Other brief

Deep Seabed Mining and Human Rights, UN OHCHR side-event

DSM and Human Rights Concept and Event details - 2024-03-28
IUCN

(For further details on the live event, please view the PDF - see also link above)

The ocean moderates the climate, influences our weather and supports rich and diverse cultural
practices, food security and livelihoods. All life on earth is dependent upon healthy ocean ecosystems.

Deep Seabed Mining (DSM) is the extraction of mineral deposits from the deep sea (mostly in the High
Seas). There is mounting scientific evidence that if DSM becomes an industry, it will have irreversible
environmental consequences for fisheries, tourism, Indigenous Peoples, coastal communities’
livelihoods and ocean ecosystems already being stressed to breaking point by the triple planetary
crisis: climate change, biodiversity loss and pollution.

Even where scientific evidence is not conclusive, the application of the precautionary principle requires
States to act cautiously and diligently to avoid steps that may cause harm to human health or the
environment. The Office of the United Nations High Commissioner for Human Rights (OHCHR)
published a brief on the topic of DSM, confirming a connection between, and the potential for negative
impact, from this quickly developing industry on human rights.

DSM can negatively impact the human rights to a clean, healthy and sustainable environment, life,
health, food, water, housing, work, self-determination, and cultural rights, among others. These
adverse impacts are likely to be felt most by Indigenous Peoples, coastal and island communities, and
people who depend on the ocean for their livelihoods, (for reference between 10-40% of the global
population depends on or lives close to the ocean) and whose traditional and spiritual beliefs are linked
to the deep sea. Given most of the seabed is the common heritage of humankind, proposals to permit
resource extraction by business enterprises pose particular governance concerns.

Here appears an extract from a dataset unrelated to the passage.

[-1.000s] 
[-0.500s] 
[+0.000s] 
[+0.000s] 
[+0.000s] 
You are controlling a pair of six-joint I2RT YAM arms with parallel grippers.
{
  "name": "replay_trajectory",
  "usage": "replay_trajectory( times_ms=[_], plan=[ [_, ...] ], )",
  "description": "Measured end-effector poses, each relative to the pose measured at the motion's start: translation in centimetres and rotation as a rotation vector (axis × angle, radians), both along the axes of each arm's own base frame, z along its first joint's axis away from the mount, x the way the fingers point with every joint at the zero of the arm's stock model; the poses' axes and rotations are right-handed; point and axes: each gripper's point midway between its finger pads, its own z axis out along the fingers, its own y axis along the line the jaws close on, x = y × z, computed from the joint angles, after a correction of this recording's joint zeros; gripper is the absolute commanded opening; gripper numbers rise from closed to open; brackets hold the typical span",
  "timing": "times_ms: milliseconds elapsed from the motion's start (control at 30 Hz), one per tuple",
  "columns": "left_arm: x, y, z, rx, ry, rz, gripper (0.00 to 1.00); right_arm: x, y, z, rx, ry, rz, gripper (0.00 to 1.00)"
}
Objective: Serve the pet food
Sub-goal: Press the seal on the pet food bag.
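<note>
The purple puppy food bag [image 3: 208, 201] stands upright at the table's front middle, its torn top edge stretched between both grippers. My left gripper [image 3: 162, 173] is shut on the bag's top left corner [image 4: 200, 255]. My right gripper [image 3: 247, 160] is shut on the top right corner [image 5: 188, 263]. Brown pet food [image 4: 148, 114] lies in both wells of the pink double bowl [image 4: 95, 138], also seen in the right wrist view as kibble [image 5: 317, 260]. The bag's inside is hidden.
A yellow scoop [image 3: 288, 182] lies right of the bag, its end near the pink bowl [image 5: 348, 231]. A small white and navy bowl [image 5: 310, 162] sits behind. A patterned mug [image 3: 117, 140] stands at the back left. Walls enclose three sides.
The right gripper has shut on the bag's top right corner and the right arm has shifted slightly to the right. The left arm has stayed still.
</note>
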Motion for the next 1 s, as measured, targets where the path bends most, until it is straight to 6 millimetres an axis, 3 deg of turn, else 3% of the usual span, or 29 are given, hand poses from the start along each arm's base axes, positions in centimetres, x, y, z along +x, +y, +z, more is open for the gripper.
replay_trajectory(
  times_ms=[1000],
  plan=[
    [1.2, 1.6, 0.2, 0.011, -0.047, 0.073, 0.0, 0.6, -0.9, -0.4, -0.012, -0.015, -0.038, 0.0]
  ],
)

While governments are in the process of negotiating the commercial exploitation of the minerals on
the seabed, views representing the wide range of stakeholders potentially impacted are often missing
in these discussions.

The UN Human Rights Council event

The aim of this event is to introduce and explore the links and considerations between DSM and human
rights with relevant experts. How the impact of DSM on the environment might lead to adverse
impacts on human rights, in particular the human right to a clean, healthy and sustainable environment
and related rights, and what the current industrial sector should plan to manage this risk.